§ AVAILABLE DATA:
- - - - - - -

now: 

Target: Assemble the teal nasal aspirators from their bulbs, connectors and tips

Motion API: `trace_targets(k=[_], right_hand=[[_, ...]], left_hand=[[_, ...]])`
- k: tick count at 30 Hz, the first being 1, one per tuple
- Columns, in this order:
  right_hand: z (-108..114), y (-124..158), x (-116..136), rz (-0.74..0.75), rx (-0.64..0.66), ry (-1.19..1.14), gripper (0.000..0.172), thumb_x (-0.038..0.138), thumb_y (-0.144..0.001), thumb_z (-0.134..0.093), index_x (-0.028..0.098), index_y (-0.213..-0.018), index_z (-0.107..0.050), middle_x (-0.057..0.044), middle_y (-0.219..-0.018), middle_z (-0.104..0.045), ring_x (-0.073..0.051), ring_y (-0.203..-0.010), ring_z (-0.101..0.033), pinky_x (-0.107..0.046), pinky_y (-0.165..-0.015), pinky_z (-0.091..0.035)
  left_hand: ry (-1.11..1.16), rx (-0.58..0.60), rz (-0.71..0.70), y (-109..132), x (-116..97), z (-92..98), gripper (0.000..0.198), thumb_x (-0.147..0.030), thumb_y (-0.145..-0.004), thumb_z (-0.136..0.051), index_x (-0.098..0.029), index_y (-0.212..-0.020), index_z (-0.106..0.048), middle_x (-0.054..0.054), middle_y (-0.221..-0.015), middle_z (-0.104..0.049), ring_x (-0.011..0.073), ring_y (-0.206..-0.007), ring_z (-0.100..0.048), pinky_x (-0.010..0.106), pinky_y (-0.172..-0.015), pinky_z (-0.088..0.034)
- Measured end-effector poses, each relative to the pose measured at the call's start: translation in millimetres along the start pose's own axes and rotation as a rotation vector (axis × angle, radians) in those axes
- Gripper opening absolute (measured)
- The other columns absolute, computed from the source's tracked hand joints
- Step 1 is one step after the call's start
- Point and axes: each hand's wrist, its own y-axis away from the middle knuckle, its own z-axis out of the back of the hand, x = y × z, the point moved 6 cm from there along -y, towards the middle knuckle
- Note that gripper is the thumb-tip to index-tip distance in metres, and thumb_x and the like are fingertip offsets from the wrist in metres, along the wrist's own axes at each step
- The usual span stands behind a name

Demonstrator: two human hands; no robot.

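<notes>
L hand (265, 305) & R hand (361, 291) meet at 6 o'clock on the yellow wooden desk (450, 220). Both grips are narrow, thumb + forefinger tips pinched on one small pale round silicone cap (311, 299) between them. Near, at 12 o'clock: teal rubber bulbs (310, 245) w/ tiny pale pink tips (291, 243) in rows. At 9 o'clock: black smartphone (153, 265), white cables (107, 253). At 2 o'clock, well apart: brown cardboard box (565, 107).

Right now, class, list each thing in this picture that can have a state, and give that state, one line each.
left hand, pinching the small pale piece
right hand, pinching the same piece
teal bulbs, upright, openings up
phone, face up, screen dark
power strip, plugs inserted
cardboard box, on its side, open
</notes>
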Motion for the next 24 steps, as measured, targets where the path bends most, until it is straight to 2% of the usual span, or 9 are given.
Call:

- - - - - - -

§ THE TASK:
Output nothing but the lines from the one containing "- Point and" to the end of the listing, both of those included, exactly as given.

§ RESULT:
- Point and axes: each hand's wrist, its own y-axis away from the middle knuckle, its own z-axis out of the back of the hand, x = y × z, the point moved 6 cm from there along -y, towards the middle knuckle
- Note that gripper is the thumb-tip to index-tip distance in metres, and thumb_x and the like are fingertip offsets from the wrist in metres, along the wrist's own axes at each step
- The usual span stands behind a name

Demonstrator: two human hands; no robot.

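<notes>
L hand (265, 305) & R hand (361, 291) meet at 6 o'clock on the yellow wooden desk (450, 220). Both grips are narrow, thumb + forefinger tips pinched on one small pale round silicone cap (311, 299) between them. Near, at 12 o'clock: teal rubber bulbs (310, 245) w/ tiny pale pink tips (291, 243) in rows. At 9 o'clock: black smartphone (153, 265), white cables (107, 253). At 2 o'clock, well apart: brown cardboard box (565, 107).

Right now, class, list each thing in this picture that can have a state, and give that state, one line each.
left hand, pinching the small pale piece
right hand, pinching the same piece
teal bulbs, upright, openings up
phone, face up, screen dark
power strip, plugs inserted
cardboard box, on its side, open
</notes>
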Motion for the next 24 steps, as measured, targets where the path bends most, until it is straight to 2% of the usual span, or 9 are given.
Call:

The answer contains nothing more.